Intervention de Laurence Rossignol

Réunion du 6 novembre 2019 à 15h00
Violences au sein de la famille — Discussion en procédure accélérée d'une proposition de loi dans le texte de la commission

Photo de Laurence RossignolLaurence Rossignol :

Une deuxième annonce a porté sur la réquisition des armes à feu dès la première plainte. Très bien, mais pourquoi ne pas présenter d’amendement sur ce point dès aujourd’hui ?

Enfin, le Gouvernement a évoqué le retrait de l’autorité parentale et l’aménagement du droit de visite et d’hébergement – j’aborderai tout à l’heure la question du délit de non-présentation d’enfant –, mais quelque chose me dit, madame la ministre, que vous opposerez un avis défavorable à tous les amendements relatifs à l’autorité parentale en cas de violences conjugales que je présenterai…

Nous nous trouvons dans une situation un peu particulière : vous avez pris un véhicule législatif d’origine parlementaire, mais les parlementaires ont l’impression de ne pas avoir véritablement de capacité d’initiative pour améliorer ce texte. Et voilà maintenant que nous apprenons qu’une seconde proposition de loi sur le même sujet sera déposée par le groupe LaREM de l’Assemblée nationale, probablement le 25 ou 26 novembre prochain ! Tout cela fait petite cuisine et donne le sentiment constant que le fond et le sérieux s’inclinent devant la communication…

Un autre sujet d’inquiétude tient aux matières que nous abordons. Pour tout vous dire, mes doutes ne se sont pas dissipés à l’écoute de ce qui se dit aujourd’hui et de ce que vous avez déclaré ce matin sur France Inter, madame la ministre.

Les trois dispositifs dont nous traitons ici – l’ordonnance de protection, le téléphone grave danger et le bracelet anti-rapprochement – figurent déjà dans les codes. Si aucun d’entre eux ne produit les résultats que l’on escomptait, ce n’est pas parce que la loi est mal faite ou insuffisamment précise ; c’est parce que nous n’arrivons pas à faire bouger la pratique judiciaire.

Ce matin, madame la ministre, interrogée sur les propos tenus par l’actrice Adèle Haenel au sujet de faits dont elle dit avoir été victime, vous avez répondu qu’elle avait tort de ne pas s’adresser à la justice. Je comprends ce que vous avez voulu dire : elle aurait tort de donner à penser aux femmes victimes de violences qu’il ne faut pas aller en justice. Cependant, elle a raison d’évoquer une « violence systémique » faite aux femmes par l’institution judiciaire.
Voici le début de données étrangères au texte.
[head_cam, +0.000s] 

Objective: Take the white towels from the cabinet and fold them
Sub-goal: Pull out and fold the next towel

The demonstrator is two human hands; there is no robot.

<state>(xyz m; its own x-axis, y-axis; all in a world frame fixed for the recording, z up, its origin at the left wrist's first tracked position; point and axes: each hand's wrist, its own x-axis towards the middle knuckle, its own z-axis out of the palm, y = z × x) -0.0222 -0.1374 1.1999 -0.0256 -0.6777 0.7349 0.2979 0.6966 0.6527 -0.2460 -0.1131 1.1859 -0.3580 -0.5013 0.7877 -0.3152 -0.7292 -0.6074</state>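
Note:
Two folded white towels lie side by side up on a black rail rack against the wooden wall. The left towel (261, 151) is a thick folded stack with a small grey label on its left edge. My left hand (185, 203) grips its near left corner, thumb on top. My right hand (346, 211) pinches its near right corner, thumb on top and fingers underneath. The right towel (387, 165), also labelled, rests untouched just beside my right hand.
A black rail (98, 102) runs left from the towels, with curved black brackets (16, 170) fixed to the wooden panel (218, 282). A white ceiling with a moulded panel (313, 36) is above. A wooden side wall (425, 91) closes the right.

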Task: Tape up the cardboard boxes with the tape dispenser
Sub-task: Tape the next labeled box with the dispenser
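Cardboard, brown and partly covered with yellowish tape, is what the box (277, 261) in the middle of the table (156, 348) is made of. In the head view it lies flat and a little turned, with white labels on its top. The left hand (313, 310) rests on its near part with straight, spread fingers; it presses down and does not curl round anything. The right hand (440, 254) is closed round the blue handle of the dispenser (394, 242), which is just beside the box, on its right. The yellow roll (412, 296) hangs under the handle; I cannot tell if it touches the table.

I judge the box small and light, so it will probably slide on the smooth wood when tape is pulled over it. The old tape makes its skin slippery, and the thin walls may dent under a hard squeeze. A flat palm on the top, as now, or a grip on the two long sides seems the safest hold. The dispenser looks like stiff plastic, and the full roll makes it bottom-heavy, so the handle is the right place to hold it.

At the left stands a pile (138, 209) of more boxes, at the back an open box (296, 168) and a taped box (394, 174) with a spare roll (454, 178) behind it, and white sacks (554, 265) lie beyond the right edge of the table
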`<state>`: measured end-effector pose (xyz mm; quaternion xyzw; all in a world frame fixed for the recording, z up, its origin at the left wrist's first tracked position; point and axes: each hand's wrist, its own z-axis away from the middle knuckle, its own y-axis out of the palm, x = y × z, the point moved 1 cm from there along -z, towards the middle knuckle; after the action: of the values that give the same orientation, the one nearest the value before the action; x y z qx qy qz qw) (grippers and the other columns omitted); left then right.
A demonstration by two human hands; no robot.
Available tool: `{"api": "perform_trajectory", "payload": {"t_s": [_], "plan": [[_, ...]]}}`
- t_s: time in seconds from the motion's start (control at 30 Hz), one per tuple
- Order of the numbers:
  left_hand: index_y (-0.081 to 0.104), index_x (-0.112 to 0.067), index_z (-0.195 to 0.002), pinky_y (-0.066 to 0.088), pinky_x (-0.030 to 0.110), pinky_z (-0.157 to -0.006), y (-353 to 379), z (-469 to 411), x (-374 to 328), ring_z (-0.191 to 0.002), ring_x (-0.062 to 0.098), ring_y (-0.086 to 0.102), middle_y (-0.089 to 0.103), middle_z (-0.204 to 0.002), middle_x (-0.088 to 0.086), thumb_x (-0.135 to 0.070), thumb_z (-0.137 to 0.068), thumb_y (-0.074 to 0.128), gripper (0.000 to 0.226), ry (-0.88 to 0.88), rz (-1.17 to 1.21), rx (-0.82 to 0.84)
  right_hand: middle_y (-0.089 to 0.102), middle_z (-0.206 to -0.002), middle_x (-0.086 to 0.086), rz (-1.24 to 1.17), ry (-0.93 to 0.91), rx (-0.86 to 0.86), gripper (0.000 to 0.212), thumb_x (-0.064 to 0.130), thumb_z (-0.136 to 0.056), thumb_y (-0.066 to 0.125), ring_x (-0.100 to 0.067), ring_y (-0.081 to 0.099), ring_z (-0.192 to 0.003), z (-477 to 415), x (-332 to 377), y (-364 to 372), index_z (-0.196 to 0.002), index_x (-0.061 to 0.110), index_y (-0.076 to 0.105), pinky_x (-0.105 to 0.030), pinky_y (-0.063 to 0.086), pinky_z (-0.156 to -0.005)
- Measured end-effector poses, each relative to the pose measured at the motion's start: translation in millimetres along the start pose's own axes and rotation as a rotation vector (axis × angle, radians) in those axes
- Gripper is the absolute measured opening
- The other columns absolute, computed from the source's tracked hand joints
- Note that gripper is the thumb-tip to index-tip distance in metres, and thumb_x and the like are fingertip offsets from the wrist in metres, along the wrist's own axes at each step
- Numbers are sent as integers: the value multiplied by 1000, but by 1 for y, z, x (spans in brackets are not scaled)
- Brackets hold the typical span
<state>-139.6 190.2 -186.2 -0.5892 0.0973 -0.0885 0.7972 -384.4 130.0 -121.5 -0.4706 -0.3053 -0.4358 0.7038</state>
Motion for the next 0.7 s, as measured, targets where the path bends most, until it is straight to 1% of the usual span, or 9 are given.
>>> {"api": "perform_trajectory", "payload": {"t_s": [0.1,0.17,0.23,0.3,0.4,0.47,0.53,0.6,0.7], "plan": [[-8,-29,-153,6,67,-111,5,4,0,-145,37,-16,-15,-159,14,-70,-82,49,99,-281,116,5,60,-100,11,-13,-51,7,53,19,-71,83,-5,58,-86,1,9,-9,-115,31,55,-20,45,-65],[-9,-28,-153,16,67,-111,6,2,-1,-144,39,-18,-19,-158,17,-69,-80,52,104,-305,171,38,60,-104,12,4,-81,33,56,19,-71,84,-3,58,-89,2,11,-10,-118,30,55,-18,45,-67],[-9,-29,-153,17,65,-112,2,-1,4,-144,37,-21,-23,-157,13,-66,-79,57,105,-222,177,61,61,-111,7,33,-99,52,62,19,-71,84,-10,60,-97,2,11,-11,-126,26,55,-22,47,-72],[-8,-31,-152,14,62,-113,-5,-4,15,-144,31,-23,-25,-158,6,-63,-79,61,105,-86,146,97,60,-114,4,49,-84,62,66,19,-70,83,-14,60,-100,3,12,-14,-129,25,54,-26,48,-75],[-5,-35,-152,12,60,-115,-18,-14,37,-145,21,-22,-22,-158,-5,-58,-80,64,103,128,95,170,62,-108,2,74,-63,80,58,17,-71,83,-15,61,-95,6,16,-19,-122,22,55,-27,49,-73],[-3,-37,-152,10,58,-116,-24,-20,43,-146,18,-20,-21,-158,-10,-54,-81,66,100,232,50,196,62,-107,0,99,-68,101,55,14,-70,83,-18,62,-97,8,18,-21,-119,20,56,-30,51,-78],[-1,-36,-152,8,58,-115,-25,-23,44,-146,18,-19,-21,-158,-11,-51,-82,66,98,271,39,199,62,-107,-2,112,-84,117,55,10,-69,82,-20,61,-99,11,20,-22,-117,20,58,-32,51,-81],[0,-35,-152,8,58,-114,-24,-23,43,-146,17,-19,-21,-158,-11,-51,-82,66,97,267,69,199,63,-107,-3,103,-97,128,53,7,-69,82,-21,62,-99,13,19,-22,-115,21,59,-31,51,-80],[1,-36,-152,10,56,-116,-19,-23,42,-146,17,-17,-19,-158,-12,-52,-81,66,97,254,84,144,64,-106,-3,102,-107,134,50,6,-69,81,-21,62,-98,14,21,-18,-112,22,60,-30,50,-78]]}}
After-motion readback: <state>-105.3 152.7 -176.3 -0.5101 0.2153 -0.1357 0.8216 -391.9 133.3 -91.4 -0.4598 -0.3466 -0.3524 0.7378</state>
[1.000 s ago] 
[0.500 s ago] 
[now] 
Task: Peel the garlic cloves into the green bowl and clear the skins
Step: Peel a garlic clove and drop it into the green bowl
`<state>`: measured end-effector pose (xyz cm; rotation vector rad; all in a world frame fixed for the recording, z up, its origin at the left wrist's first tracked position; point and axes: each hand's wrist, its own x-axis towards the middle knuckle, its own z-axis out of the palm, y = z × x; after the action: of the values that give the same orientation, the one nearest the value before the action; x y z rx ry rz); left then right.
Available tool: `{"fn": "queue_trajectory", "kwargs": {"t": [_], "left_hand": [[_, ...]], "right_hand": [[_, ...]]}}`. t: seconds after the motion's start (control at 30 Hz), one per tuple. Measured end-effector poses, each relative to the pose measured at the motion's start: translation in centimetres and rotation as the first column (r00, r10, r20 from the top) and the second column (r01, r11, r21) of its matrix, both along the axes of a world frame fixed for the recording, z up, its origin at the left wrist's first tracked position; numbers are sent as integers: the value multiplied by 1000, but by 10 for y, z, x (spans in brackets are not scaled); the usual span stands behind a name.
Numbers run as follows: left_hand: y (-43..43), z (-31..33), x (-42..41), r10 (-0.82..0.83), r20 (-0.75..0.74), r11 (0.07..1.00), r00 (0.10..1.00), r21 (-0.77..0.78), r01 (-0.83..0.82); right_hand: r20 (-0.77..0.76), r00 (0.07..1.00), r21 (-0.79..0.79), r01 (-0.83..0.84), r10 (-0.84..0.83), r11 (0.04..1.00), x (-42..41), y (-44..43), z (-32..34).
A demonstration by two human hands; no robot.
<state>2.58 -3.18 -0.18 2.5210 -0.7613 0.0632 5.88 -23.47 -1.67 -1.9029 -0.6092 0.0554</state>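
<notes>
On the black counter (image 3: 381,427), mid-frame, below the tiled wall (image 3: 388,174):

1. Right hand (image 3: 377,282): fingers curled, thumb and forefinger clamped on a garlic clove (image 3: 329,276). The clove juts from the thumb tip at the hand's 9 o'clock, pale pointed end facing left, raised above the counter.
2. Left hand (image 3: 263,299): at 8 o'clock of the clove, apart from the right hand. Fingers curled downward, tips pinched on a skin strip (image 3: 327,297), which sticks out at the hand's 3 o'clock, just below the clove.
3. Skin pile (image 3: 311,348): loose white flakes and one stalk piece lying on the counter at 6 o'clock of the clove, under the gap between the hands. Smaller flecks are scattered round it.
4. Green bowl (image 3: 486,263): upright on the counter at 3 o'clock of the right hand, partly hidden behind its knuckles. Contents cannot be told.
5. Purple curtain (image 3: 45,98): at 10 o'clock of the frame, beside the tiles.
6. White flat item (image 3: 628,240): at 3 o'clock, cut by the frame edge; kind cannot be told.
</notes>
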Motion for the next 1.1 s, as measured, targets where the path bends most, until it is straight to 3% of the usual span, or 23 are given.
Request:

Cette violence systémique, c’est d’abord la présomption d’insincérité, de manipulation qui pèse immanquablement sur la parole des femmes. C’est ensuite la croyance tenace qu’un mari violent peut aussi être un bon père, alors que, depuis des années, avec le magistrat Édouard Durand, nous répétons que ce n’est pas le cas. La violence systémique, c’est le déni par les institutions que sont la police et la justice de leurs propres carences. Le parcours d’une victime de violences s’apparente à une loterie : il lui faut tomber sur le bon commissariat, la bonne gendarmerie, le bon juge, le bon procureur… C’est un barillet dans lequel tournent quelques balles qui, à la fin, frappent trop souvent les femmes.

La violence systémique, c’est aussi son ignorance, son déni. Cette proposition de loi sera sans doute votée et changera la législation, mais, madame la ministre, nous attendons de vous que vous disiez aux magistrats, à l’institution judiciaire, qu’il faut changer de pratique, changer de regard sur les femmes et enfin les croire ! Quand une femme dit qu’elle a peur, c’est qu’elle est en danger, ce n’est pas qu’elle cherche à manipuler.